Goal of the exercise:
The answer is to be an exact copy of the lines below running from the line with "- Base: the" down to the line with "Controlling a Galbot", both ends included, and nothing more.

Exercise inputs:
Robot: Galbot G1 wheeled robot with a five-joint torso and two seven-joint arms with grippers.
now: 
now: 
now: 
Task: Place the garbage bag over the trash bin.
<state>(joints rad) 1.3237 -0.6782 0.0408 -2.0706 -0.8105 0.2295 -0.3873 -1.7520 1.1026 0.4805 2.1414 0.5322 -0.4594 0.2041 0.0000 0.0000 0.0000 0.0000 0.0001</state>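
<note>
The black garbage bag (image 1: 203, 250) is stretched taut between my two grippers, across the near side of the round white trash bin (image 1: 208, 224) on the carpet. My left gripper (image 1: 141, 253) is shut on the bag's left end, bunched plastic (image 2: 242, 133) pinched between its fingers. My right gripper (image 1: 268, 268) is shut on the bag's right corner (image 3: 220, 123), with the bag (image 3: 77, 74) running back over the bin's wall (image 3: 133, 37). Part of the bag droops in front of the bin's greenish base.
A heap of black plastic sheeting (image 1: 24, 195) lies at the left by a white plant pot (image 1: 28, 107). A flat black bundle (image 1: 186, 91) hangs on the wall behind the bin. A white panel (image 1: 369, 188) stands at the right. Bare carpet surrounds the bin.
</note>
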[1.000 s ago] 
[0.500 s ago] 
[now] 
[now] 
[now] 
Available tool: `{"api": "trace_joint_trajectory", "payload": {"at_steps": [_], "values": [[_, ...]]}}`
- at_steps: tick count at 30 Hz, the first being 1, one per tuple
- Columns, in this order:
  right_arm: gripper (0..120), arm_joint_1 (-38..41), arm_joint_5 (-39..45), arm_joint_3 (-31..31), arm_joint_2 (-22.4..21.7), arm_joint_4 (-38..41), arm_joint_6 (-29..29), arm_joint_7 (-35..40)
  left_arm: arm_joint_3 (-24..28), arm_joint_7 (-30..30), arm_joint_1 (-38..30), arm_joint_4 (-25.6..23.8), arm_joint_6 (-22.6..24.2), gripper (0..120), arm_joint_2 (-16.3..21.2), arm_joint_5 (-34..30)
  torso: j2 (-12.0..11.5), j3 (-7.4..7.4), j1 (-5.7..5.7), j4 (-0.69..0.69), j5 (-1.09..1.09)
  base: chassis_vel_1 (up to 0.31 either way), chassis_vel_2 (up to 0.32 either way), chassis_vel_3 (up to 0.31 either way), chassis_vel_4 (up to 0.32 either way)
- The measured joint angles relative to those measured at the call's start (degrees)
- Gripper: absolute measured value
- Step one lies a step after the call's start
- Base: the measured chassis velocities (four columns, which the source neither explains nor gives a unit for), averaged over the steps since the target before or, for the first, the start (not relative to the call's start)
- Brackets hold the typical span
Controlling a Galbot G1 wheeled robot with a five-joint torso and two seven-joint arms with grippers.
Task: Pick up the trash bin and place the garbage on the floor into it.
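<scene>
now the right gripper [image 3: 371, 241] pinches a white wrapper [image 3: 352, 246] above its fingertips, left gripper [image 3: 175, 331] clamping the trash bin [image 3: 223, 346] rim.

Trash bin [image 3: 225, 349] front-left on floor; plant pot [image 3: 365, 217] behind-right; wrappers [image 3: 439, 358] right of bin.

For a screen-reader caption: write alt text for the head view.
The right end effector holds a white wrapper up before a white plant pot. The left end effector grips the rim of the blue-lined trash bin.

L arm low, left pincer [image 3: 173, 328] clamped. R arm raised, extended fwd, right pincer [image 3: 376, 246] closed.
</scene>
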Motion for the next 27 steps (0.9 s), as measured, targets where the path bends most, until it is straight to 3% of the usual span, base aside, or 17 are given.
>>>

Answer to this task:
- Base: the measured chassis velocities (four columns, which the source neither explains nor gives a unit for), averaged over the steps since the target before or, for the first, the start (not relative to the call's start)
- Brackets hold the typical span
Controlling a Galbot G1 wheeled robot with a five-joint torso and two seven-joint arms with grippers.

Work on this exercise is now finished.